Gallardo también lo notó. Por eso invocó en la última ventana de transferencias a una renovación necesaria, a una “reoxigenación”, apostando a componer nuevas canciones de estudio para cortar con los álbumes de greatest hits, con Salas, Galarza, Portillo y otra camada de juveniles a los que sigue potenciando como en su primeros ocho años y medio. El desafío con los pibes, después del golpe que significó la partida prematura de Mastantuono, será disfrutarlos un poco más, y por eso como CEO de fútbol estableció cláusulas anti Real Madrid de 100 millones de euros como meta de máxima para resguardar a los próximos talentos de la fábrica.
No perdió el ojo, el Muñeco. Tampoco el aura para los superclásicos, los partidos que marcaron su carrera como entrenador y que en esta etapa volvieron a darles alegrías a los hinchas, con el suplentazo en la Bombonera y el último derbi en el Monumental, que retomaron la tradición de generar fines de ciclos inmediatos de entrenadores e incendios en la vereda de enfrente: el último de ellos, de hecho, inauguró una racha histórica de juegos sin ganar de Boca que se extiende hasta hoy.
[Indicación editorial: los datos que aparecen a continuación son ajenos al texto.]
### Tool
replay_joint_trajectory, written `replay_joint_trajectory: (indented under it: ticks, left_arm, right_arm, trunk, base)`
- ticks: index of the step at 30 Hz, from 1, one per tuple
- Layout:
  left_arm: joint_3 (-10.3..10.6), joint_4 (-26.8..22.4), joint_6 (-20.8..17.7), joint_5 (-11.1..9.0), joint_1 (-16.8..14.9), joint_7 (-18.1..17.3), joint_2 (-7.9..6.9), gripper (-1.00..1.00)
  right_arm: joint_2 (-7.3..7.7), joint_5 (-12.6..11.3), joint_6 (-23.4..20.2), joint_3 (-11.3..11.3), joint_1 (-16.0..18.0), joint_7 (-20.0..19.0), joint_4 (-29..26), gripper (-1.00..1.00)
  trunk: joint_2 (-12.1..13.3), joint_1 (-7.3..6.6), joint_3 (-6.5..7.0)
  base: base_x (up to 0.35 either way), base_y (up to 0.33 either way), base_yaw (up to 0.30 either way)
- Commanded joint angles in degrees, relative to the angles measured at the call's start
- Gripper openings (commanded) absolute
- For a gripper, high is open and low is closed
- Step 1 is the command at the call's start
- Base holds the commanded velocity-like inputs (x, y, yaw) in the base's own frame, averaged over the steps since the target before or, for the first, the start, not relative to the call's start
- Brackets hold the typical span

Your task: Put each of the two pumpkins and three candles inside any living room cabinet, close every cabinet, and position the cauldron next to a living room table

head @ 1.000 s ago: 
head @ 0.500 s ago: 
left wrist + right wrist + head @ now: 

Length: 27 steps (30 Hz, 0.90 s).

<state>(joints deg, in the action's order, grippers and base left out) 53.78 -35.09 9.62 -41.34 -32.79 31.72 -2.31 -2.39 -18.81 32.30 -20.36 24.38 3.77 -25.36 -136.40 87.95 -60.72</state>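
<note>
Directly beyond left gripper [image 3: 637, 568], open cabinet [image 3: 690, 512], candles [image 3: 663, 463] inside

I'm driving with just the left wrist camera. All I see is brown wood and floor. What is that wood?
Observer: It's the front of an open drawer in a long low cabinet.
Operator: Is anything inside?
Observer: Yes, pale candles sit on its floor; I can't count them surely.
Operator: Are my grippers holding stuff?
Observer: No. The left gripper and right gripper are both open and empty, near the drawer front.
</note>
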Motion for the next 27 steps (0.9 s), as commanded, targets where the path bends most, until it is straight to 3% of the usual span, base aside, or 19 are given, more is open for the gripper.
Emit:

Por lo demás, sabe Gallardo que más allá del objetivo cercano de “pasarlos” en el historial, no alcanza con mirarse en el espejo de los primos y que aunque hoy Boca no lo exija como en otras épocas River tiene que poder motivarse por sus propios medios para volver a vivir tiempos felices. Para eso trabaja, con el desafío de una Copa Libertadores que es el torneo de su vida (ya se convirtió en el deté del CARP que más partidos dirigió en la competencia), que está a punto de entrar en sus fases decisivas y que en el horizonte tiene a los cucos brasileños que mostraron otro nivel competitivo en Estados Unidos el mes pasado.
Desde que pisó el club con 12 años, Gallardo nunca estuvo más de cuatro fuera de River, y promete no interrumpir esa tendencia: con otra paciencia, autopercibido más inteligente que antes, con una mirada más macro hacia el futuro, el entrenador tiene pensado quedarse mucho tiempo. Le sobran la espalda, el conocimiento y el amor eterno de la gente para hacerlo.
“Nací para esto”, dijo hace más de 11 años, sentado entre D’Onofrio y Francescoli, en su conferencia de presentación. Esta última vez no hizo falta que lo dijera: ya todos lo saben desde hace rato.